▶ [EXERCISE DETAILS] Examine the records and identify each line that includes the string "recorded". Copy those lines.

(Stored items)

------------------------

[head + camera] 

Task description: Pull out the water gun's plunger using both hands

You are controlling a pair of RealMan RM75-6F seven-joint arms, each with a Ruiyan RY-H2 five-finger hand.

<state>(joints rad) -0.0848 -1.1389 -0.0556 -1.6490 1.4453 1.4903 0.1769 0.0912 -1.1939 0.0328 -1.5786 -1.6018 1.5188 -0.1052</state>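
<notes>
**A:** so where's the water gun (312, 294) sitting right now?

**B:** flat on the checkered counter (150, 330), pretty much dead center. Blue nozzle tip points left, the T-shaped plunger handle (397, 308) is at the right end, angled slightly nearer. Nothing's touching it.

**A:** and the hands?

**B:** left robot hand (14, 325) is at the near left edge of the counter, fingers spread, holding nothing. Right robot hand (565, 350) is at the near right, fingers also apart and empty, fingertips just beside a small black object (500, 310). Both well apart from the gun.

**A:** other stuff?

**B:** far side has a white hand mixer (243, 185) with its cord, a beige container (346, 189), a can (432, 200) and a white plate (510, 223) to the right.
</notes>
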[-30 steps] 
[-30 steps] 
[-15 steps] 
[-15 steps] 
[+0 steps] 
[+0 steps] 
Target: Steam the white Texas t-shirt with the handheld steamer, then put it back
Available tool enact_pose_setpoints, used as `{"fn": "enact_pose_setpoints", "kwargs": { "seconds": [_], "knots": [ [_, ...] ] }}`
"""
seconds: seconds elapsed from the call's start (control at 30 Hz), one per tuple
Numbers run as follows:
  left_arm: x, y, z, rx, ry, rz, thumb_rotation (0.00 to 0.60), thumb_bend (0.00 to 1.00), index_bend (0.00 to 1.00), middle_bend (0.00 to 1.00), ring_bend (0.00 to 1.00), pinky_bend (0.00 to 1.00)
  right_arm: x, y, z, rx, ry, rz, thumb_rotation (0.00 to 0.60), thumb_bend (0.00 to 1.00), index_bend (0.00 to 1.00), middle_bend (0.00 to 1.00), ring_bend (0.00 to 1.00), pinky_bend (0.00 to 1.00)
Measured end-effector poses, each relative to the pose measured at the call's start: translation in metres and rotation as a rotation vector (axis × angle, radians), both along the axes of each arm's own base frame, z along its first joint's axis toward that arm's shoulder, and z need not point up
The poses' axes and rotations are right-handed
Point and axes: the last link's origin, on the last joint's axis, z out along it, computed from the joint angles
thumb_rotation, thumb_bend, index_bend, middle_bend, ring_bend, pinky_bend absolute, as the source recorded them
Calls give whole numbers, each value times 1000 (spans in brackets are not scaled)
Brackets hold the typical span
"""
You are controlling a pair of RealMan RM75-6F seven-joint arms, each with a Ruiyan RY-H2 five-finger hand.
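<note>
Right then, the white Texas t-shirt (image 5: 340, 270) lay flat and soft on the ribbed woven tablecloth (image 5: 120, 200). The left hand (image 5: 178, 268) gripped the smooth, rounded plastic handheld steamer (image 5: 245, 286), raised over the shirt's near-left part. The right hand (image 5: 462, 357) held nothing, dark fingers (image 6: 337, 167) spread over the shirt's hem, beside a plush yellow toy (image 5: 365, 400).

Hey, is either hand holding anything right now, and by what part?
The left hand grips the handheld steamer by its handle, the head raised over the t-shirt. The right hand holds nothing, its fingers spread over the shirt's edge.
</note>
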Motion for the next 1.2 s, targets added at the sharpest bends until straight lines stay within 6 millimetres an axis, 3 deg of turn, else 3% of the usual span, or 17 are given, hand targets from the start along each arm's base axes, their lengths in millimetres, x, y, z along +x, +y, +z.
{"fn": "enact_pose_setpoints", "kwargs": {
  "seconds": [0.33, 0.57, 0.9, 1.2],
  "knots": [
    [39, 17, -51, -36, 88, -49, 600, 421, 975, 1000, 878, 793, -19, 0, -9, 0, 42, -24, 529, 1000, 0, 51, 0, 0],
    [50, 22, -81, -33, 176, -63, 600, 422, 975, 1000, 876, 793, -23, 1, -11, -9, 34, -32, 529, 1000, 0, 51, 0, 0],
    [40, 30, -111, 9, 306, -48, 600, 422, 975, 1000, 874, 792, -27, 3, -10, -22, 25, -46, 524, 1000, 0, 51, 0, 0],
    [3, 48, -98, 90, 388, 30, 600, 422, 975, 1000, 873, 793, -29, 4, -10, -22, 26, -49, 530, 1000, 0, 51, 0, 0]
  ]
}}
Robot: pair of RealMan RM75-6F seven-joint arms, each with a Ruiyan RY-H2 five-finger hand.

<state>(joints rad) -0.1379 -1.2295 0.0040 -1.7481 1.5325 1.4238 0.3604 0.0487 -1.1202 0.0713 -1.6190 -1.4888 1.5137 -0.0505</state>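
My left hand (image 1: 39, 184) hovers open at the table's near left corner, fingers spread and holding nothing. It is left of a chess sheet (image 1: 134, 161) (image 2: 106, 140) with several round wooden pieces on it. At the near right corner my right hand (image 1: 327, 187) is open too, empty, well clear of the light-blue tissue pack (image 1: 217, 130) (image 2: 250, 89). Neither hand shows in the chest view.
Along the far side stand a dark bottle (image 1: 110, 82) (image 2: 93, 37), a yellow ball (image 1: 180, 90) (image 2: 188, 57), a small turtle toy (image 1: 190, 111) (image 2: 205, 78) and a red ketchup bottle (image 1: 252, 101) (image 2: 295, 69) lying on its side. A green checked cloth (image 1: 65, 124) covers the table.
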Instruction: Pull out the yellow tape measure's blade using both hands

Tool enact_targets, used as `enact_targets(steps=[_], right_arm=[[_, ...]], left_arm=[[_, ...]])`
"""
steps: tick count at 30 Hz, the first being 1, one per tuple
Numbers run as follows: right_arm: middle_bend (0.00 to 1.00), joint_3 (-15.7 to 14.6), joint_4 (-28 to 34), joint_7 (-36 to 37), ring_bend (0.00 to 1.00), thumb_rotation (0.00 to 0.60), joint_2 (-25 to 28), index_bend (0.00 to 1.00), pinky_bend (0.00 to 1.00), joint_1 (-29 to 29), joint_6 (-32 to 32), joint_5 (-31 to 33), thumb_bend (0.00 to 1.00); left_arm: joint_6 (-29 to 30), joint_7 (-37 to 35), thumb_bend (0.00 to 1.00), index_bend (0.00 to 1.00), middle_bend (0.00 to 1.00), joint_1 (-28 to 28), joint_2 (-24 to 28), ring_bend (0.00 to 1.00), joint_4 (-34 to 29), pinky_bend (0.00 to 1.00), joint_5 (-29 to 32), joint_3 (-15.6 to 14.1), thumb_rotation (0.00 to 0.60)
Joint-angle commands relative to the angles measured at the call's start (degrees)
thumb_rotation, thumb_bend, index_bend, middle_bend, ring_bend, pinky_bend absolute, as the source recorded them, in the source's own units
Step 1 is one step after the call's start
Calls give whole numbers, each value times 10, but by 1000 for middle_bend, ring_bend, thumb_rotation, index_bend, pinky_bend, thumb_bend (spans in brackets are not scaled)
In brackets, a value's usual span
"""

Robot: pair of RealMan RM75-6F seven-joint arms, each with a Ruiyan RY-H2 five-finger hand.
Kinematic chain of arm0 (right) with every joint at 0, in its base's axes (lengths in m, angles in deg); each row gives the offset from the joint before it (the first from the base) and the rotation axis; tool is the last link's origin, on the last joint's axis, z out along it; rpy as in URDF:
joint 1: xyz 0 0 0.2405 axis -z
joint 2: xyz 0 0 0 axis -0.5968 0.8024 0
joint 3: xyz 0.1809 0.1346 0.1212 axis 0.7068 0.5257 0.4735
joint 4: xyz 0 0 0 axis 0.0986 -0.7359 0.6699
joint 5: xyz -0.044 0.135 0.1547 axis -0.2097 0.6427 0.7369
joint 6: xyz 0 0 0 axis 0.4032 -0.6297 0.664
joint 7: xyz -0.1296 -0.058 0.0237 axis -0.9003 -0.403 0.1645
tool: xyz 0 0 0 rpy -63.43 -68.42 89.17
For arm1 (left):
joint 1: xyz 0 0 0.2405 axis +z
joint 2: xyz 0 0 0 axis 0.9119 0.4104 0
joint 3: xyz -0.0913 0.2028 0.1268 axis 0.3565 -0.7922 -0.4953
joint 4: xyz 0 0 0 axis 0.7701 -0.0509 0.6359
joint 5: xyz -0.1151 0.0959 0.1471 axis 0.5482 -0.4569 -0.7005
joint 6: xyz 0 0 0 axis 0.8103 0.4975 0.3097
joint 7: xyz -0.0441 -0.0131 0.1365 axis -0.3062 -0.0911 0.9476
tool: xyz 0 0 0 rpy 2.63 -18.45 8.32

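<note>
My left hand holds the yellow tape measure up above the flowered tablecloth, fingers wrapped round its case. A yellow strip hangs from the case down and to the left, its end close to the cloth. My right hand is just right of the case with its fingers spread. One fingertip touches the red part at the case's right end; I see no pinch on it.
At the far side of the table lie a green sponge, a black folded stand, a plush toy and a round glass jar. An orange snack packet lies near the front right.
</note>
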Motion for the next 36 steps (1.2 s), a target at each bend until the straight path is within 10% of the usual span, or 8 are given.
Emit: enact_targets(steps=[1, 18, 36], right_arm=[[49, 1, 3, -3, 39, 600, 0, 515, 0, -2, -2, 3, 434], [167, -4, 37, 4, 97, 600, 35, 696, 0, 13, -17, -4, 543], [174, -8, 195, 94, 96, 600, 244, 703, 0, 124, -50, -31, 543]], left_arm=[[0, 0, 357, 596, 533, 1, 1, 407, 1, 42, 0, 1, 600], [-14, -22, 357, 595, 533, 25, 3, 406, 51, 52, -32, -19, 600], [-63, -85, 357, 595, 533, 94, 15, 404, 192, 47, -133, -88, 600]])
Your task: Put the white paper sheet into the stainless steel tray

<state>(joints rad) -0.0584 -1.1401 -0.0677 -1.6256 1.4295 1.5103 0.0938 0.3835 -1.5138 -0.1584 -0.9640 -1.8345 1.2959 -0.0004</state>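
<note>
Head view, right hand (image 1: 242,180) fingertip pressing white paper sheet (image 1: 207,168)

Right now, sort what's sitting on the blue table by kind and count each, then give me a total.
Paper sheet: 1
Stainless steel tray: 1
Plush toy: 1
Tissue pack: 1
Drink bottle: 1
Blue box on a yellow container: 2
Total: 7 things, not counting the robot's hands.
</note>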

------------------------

▶ [TASK SOLUTION]
thumb_rotation, thumb_bend, index_bend, middle_bend, ring_bend, pinky_bend absolute, as the source recorded them
thumb_rotation, thumb_bend, index_bend, middle_bend, ring_bend, pinky_bend absolute, as the source recorded them, in the source's own units

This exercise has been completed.